FIG. 2A is plan view of the cover 104 shown in FIG. 1 that shows many of the internal components of the substrate holder 100 in more detail. The substrate holder 100 includes seal assemblies 200 a and 200 b, each of which extends about a corresponding opening 108 a and 108 b of the cover 104. Each seal assembly 200 a and 200 b comprises an annular, inner seal 202 and an annular, outer seal 204 that extends circumferentially about the inner seal 202. The inner seal 202 and outer seal 204 of each seal assembly 200 a and 200 b may reside in corresponding seal seats 402 and 404 (See FIG. 4) formed in the cover 104. According to various embodiments of the invention, the inner seal 202 and outer seal 204 may be an O-ring, a gasket, or another suitable seal.

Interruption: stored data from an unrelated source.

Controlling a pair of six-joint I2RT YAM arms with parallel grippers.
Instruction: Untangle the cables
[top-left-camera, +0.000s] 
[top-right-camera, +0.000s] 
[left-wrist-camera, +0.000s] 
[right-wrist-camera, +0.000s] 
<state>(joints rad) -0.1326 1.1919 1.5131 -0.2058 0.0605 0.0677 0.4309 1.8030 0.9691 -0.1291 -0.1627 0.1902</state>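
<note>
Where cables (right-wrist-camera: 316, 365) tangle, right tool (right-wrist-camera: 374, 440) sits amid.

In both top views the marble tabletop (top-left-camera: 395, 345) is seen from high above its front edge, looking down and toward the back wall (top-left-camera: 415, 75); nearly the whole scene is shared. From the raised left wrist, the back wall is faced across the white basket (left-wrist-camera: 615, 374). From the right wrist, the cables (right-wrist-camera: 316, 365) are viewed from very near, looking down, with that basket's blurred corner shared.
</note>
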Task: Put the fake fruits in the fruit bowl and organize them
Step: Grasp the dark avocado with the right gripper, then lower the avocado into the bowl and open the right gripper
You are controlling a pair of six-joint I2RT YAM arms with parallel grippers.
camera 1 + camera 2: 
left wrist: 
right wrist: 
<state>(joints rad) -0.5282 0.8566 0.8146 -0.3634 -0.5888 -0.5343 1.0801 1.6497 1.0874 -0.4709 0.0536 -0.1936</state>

The electrode 206 of the substrate holder 100 is disposed within an electrode seat 406 (See FIG. 4) and under the outer seal 204. The electrode 206 includes contact rings 208 a and 208 b (i.e., contact portions), each of which may be generally equally spaced from the bus member 112 and electrically interconnected thereto via interconnects 210 a and 210 b. A more uniform current distribution over the surfaces 110 a and 110 b of corresponding substrates 106 a and 106 b may be obtained during an electroplating process by generally equally spacing the contact rings 208 a and 208 b from the bus member 112. The electrode 206 is configured so that the contact ring 208 a may be positioned between the inner seal 202 and outer seal 204 of the seal assembly 200 a and the contact ring 208 b may be positioned between the inner seal 202 and outer seal 204 of the seal assembly 200 b. Each interconnect 210 a and 210 b may include a slot (not shown) formed therein that receives a portion of a corresponding outer seal 204. When the substrate holder 100 is fully assembled, the seal assemblies 200 a and 200 b function to substantially seal the contact rings 208 a and 208 b from an electroplating aqueous solution that the substrate holder 100 is immersed in. As will be discussed in more detail with respect to FIGS. 3 and 4, the contact rings 208 a and 208 b, ultimately, establish electrical contact with corresponding peripheral regions of the substrates 106 a and 106 b when assembled between the base 102 and the cover 104. In certain embodiments of the invention, the contact rings 208 a and 208 b may be replaced with partial rings.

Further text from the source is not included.